Given capitalism’s role in maintaining this coercive system, Wilde argues for the establishment of socialism. Socialism alone is not sufficient, however; Wilde rejects any form of socialism that is itself authoritarian, leaning instead towards anarchism. Ultimately, Wilde envisions no role for government beyond the distribution of necessary resources. Importantly, such resources would be produced not by humans but by machines, meaning that the government would have no authority at all over people. Crime in such a society would be rare, Wilde argues, because most crime originates either in material want or in the psychological “degradation” that authority inevitably produces; the government would therefore have no need to dispense punishment, which (as an exercise of power) merely exacerbates the problem of crime anyway. Absent any oversight, people will simply choose their pursuits according to their pleasure while delighting in the pursuits of others, create a more “beautiful” world than any exercising of authority could ever produce.

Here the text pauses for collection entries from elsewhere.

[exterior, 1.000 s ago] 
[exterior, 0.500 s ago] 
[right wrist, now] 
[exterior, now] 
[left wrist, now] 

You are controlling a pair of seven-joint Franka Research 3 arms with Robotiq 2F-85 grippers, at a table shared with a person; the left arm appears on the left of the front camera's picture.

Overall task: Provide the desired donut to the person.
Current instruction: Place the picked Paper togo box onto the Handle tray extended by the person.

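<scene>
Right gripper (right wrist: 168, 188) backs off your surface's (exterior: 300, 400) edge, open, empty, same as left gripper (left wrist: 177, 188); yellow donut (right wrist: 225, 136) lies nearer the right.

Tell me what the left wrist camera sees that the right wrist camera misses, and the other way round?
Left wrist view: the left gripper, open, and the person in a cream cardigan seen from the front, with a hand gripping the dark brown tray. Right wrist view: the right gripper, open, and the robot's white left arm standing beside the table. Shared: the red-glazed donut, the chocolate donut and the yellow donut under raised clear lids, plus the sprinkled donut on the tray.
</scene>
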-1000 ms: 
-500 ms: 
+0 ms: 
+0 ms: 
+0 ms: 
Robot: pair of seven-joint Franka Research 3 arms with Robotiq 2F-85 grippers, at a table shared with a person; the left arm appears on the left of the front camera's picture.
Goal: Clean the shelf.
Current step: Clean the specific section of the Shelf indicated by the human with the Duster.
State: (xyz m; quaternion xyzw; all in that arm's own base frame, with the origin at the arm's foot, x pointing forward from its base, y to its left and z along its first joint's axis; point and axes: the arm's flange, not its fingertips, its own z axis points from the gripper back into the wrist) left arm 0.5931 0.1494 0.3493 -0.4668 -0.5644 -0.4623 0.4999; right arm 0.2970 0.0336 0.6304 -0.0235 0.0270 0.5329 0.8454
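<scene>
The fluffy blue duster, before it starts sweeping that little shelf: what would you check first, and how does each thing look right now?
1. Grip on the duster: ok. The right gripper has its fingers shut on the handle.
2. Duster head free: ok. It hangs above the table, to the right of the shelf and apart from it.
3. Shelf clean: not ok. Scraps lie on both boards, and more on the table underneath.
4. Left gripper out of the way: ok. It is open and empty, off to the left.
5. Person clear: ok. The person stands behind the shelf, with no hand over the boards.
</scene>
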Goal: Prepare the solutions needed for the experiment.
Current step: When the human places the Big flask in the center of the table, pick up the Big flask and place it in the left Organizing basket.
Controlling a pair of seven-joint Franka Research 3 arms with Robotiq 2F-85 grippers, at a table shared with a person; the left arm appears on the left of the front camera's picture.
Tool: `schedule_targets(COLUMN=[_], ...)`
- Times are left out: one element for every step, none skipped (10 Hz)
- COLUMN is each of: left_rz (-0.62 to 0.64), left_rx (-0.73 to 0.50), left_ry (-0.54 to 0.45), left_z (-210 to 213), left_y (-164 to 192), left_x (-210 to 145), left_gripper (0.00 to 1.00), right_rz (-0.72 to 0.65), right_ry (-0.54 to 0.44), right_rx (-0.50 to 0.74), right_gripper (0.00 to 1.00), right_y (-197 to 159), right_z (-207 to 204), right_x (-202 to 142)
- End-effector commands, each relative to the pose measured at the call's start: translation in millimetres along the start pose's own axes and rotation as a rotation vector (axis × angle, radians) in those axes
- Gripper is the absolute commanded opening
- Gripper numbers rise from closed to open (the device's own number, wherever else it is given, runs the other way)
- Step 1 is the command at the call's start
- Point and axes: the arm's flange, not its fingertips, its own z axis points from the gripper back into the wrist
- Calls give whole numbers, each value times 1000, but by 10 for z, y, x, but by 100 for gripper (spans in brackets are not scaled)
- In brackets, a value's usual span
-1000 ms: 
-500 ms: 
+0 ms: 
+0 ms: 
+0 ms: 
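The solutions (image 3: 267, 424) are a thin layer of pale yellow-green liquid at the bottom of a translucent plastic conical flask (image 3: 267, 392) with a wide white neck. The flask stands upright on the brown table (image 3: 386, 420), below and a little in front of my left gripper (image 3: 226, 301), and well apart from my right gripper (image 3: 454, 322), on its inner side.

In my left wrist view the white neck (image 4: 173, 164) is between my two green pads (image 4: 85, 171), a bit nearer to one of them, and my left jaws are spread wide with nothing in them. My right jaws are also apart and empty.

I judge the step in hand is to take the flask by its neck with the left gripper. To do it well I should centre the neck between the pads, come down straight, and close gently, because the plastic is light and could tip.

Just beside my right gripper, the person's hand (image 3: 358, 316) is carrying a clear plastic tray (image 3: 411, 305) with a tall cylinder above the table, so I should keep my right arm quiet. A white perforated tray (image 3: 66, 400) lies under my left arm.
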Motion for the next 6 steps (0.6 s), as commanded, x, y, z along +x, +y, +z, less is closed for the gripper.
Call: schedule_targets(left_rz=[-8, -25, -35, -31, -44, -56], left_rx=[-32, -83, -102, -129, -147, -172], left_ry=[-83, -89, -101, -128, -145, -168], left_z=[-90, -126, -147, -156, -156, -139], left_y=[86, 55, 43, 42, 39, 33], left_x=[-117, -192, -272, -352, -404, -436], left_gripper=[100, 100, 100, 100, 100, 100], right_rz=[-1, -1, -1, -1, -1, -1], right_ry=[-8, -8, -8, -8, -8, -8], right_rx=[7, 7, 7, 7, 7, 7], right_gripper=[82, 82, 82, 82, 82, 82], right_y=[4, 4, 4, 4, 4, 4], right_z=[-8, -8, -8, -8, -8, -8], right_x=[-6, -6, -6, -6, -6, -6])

Socialism Supports Aestheticism

Wilde argues from the perspective of an artist: His goal is the creation of a more beautiful society, and he sees socialism as the system capable of facilitating this. Though many of the changes he advocates for, such as the reallocation of resources, would be economic, Wilde spends little time on socialism as a political or economic system. Instead, he writes about how a society that met everyone’s material needs would allow for and incentivize “true” art.


At the time Wilde was writing, many believed that art should have a moral dimension or teach the recipient some kind of lesson. This is what Wilde pushes back against when he writes of the individual artist creating without regard for the broader society. An artist’s only concern should be the creation of beauty, which is itself the inevitable result of individualism: “A work of art is the unique result of a unique temperament. Its beauty comes from the fact that the author is what he is” (41). The incentive to create art that will please others is, in Wilde’s eyes, an unnatural byproduct of the capitalist system: “[T]he moment that an artist takes notice of what other people want, and tries to supply the demand, he ceases to be an artist, and becomes a dull or an amusing craftsman, an honest or a dishonest tradesman” (41). Here, Wilde uses the language of economics—“supply,” “demand,” etc.—to underscore the role capitalism plays in distorting art’s purpose. The argument is analogous to the one Wilde makes about charity being a mode of living for others necessitated by the current unequal distribution of resources. In a society that equitably distributed resources, these relationships of obligations would fade away; the artist could create only for themselves, much as people in general could pursue their own interests freely.


Wilde maintains that it is not only artists who would benefit from this arrangement. Though Wilde writes disparagingly of the public’s aesthetic judgment, he does not view their disinterest in what he considers “good” art to be natural. A system that afforded people time and space to develop their own interests and personalities would make them far more receptive to art, Wilde suggests, by eliminating the learned tendency to respond punitively: “Who told [the public] to exercise authority? They were made to live, to listen, and to love. Someone has done them a great wrong” (71). Moreover, in this claim that people were meant “to live,” Wilde hints at another, more sweeping way in which socialism would facilitate aestheticism. One does not have to paint or write poetry to be artistic, in Wilde’s view; the mere act of living one’s life authentically makes the world a more beautiful place. A society in which everyone could pursue their own passions would be a society composed entirely of artists.